As an Indian national, you don’t need a visa to travel to Peru if you have a valid US or Schengen visa. Since I had both, it made my trip easier. And in early April, I was finally on a long flight from Mumbai to Lima (via Paris). The 10-day trip covered Lima, the Amazon rainforest, and Sacred Valley, which included Cusco and Machu Picchu.
The Inca empire
Carved over hundreds of millennia by the Urubamba (sacred river in Quechua), the Sacred Valley has been continuously inhabited for more than 3,000 years. It was from here that the Incas ruled, establishing the largest empire in pre-Columbian America. It connected modern-day Peru to parts of Ecuador, Bolivia, Argentina, Colombia, and Chile. Actually, the term Inca is a title, meaning king or nobleman. The correct name of the empire is Tawantinsuyu or land of four parts. A large part of this empire was built by the 11th emperor, Pachacuti. Most archaeologists now believe that Machu Picchu was built as an estate for him. Referred to as the “Lost City of the Incas”, it is a UNESCO World Heritage Site attracting more than half a million people annually.
How to reach Machu Picchu
I spent a couple of days exploring Cusco (the ancient capital of the Incas) and other attractions in the Sacred Valley. These included the stunning ruins of Ollantaytambo, the charming market of Pisac, and an alpaca farm near Cusco. I even learnt how to shake up Peru’s national cocktail, the pisco sour. And then, it was time to visit Machu Picchu itself! You need a ticket to enter the site, and there are a limited numbers available every day. So book your ticket way in advance, particularly in the high season (May to August).
There are two ways to reach Machu Picchu. If you’re the active, adventurous sort, there’s the Inca trail hike. This could range from several hours to several days, depending upon your starting point. Most visitors take the train, a much more comfortable and quicker option. Peru Rail runs several trains through the day from Ollantaytambo to Aguas Caliente, the town near Machu Picchu. I travelled on the Vistadome Observatory, which I believe is the best way to reach Machu Picchu.

The Vistadome experience
I checked out early from Tambo del Inka, a gorgeous Luxury Collection property by Marriott. The Ollantaytambo train station was about 20km (30 mins) from the hotel and I made it in time for my 7.45 am departure. The indigo-blue train was just chugging into the station as I arrived, so I promptly boarded. My travel companions were Veronica Smulders (the owner of Peru Travel ME), our fab guide Juan, and Marco Guzmán, a pro photographer who shot many of the lovely photos in this post! By the way, the gorgeous jacket I’m wearing is made by a Peruvian brand, Cora (gifted to me by Veronica who is pictured below). Our outfit twinning is completely by chance!

The coach had wide panoramic windows on the side as well as on the roof, offering immersive views throughout the journey.
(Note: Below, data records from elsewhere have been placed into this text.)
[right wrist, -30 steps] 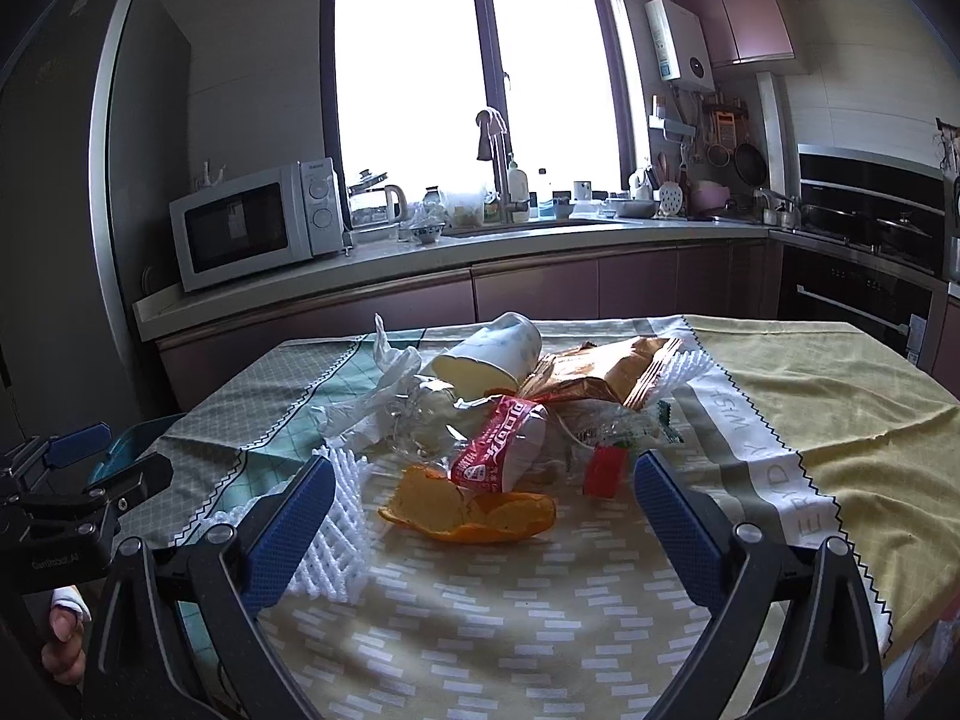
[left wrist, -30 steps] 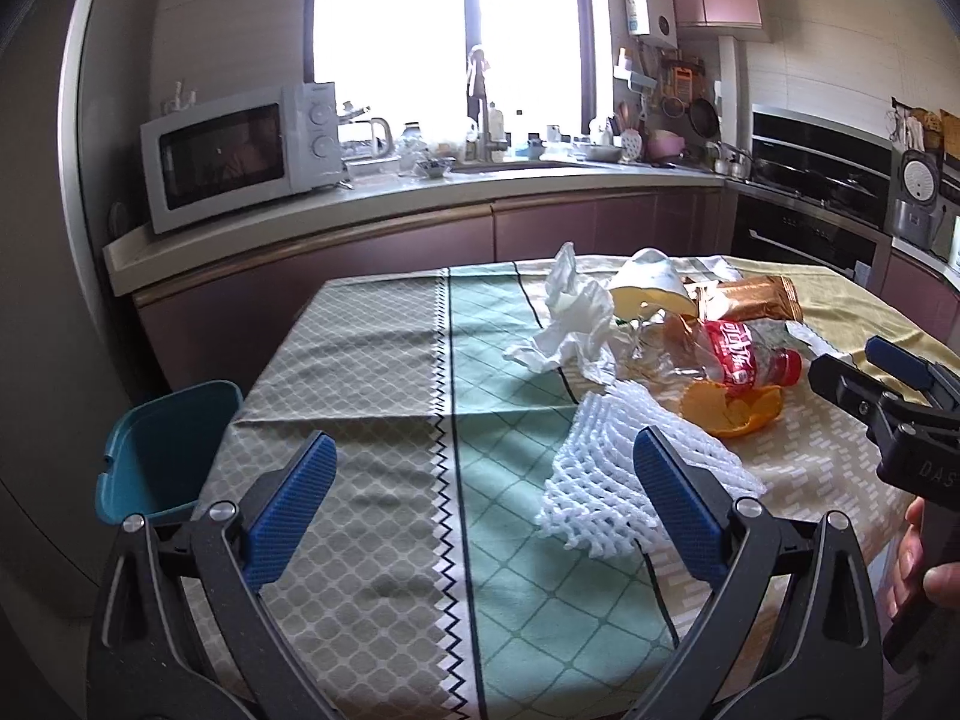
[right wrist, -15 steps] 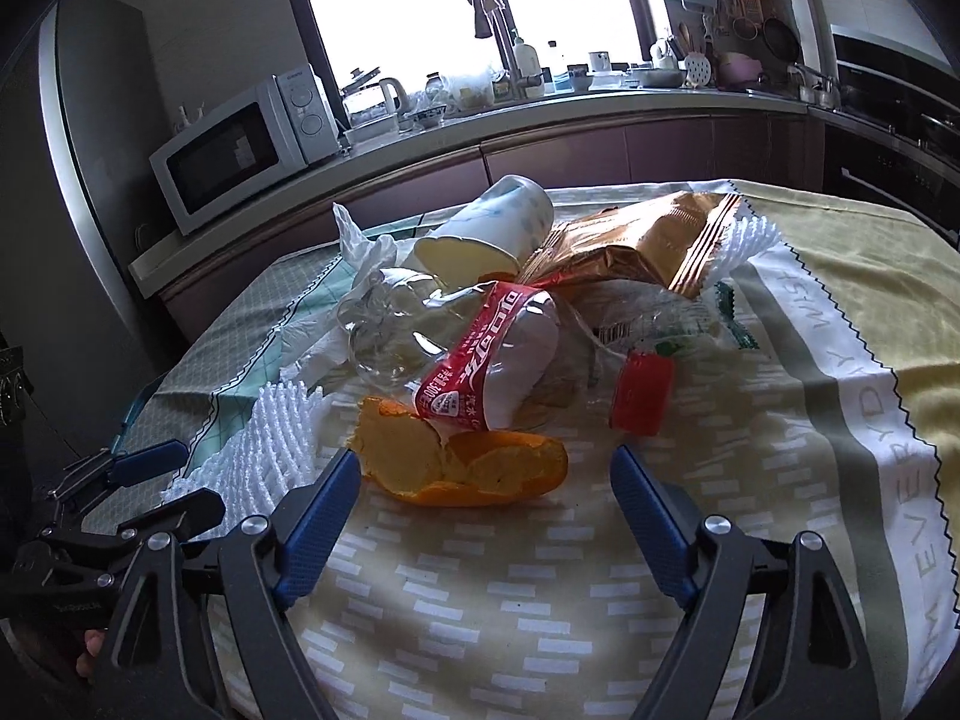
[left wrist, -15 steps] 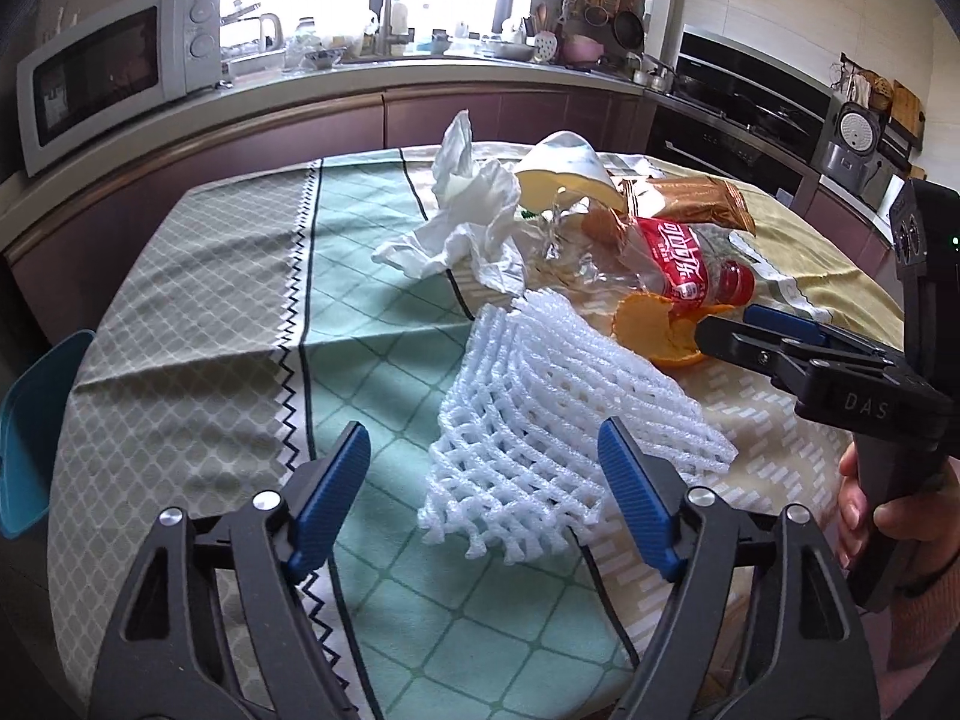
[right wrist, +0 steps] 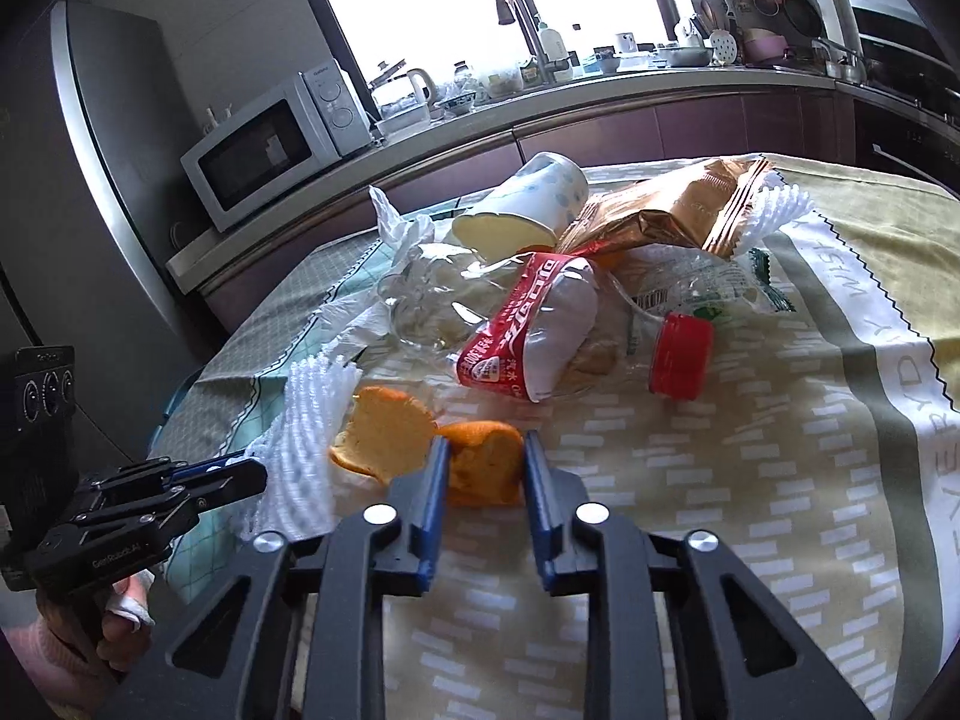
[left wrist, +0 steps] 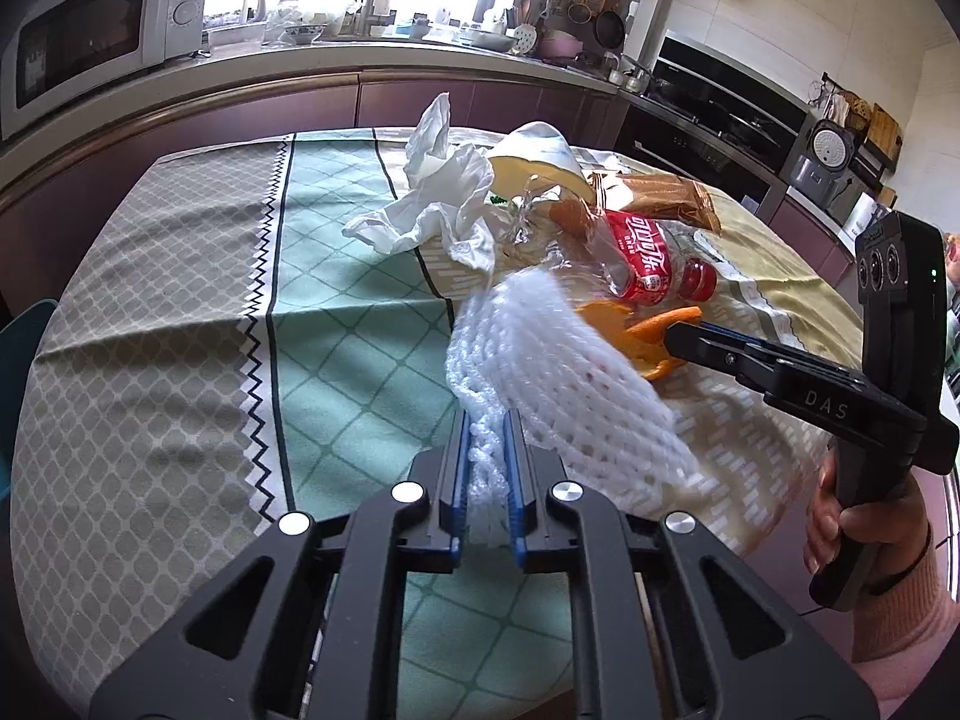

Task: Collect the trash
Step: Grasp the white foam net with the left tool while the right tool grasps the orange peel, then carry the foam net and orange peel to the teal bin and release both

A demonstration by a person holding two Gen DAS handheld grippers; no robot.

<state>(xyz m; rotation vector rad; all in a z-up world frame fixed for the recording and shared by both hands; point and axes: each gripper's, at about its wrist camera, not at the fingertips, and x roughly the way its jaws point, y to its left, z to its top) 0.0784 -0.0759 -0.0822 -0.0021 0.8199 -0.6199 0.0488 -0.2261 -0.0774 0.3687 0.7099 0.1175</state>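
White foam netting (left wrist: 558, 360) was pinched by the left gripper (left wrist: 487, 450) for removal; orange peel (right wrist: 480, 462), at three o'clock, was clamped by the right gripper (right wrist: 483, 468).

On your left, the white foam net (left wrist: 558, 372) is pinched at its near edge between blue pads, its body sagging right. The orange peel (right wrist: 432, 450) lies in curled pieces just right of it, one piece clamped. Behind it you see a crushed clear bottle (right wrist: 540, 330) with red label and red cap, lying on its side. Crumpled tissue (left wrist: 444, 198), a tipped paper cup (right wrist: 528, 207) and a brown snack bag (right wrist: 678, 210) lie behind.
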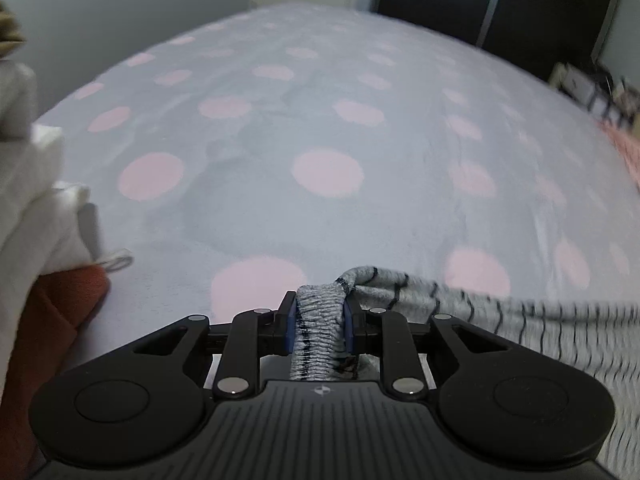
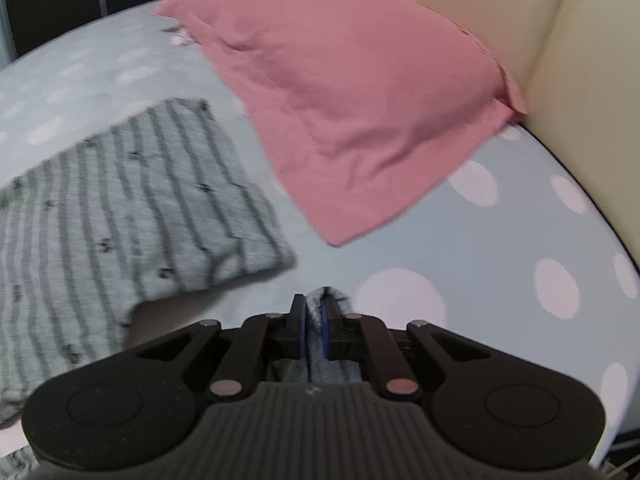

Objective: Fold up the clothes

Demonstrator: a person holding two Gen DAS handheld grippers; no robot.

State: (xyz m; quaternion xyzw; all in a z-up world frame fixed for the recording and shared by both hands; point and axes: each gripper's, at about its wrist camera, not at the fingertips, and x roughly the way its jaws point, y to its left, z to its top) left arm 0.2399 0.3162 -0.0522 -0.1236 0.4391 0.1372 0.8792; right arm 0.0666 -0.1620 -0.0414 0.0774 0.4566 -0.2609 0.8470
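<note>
The grey striped garment lies partly folded on the dotted bed. Left claw and right claw each pinch its edge; open bed lies ahead.

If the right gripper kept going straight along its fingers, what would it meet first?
Probably the spotted bedsheet just ahead; the right gripper, shut on striped garment fabric, points downward. The pink pillow lies farther on.

Pink pillow against cream headboard, on pink-dotted grey bedsheet.
</note>
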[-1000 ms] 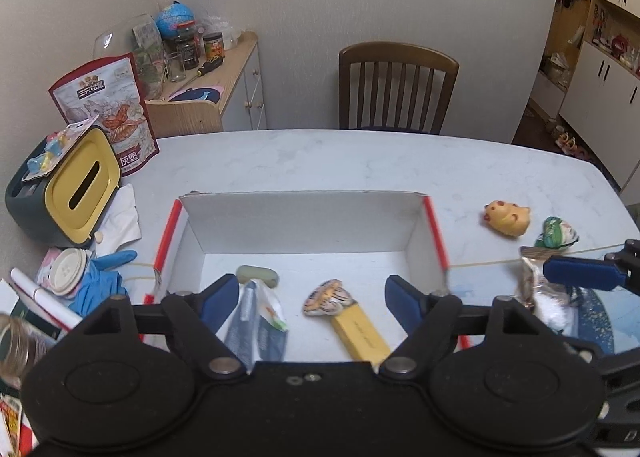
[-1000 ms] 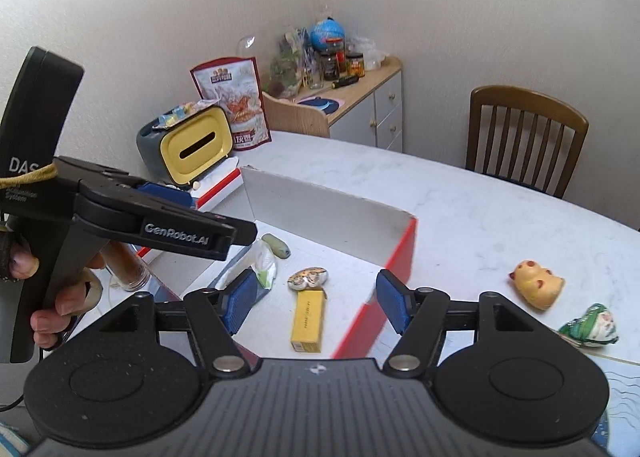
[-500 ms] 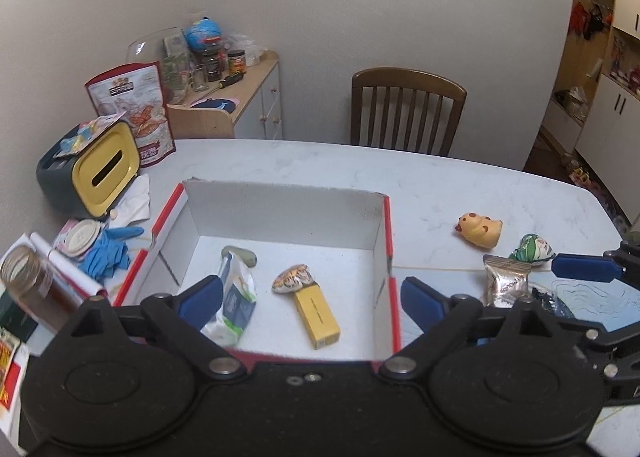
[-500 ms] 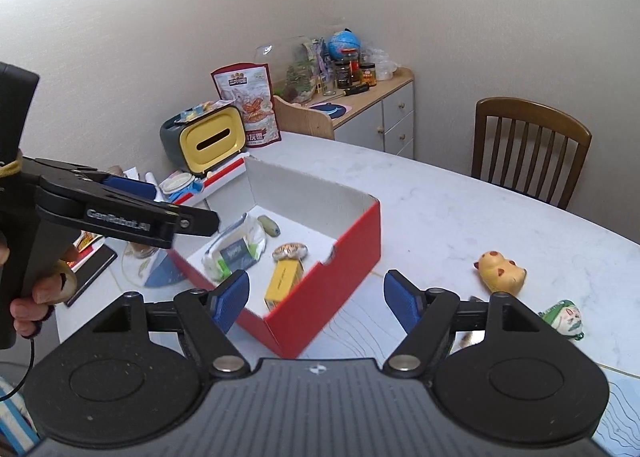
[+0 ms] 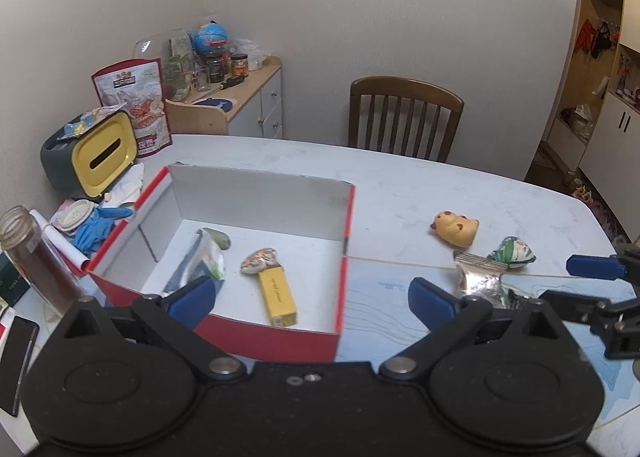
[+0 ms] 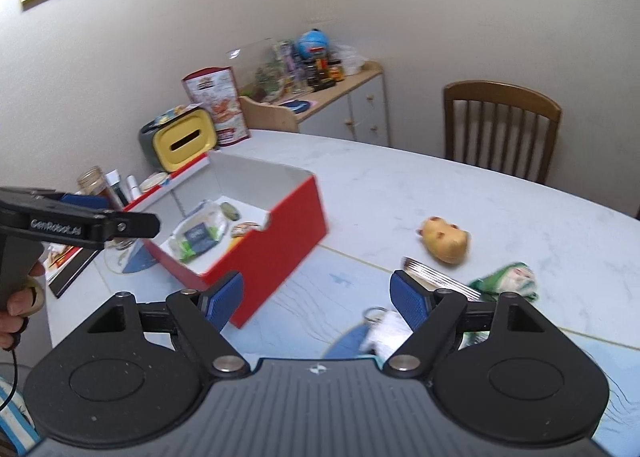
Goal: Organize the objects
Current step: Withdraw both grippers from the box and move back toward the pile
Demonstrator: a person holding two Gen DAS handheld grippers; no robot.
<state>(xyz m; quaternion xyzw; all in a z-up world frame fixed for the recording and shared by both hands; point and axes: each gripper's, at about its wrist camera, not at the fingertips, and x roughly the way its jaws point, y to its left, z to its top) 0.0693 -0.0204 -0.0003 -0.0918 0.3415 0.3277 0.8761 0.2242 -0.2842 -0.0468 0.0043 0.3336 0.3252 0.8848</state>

There was a beautifully decked out bar car adjacent to our coach, which opened onto an observation deck.


It was my favourite spot to catch stunning views of the verdant Andes and the gushing river that flowed alongside the train tracks. Another highlight of this train is the live entertainment. It was a festive atmosphere on board, listening to live traditional music and watching Peruvian folk dances — complete with costumes and masks!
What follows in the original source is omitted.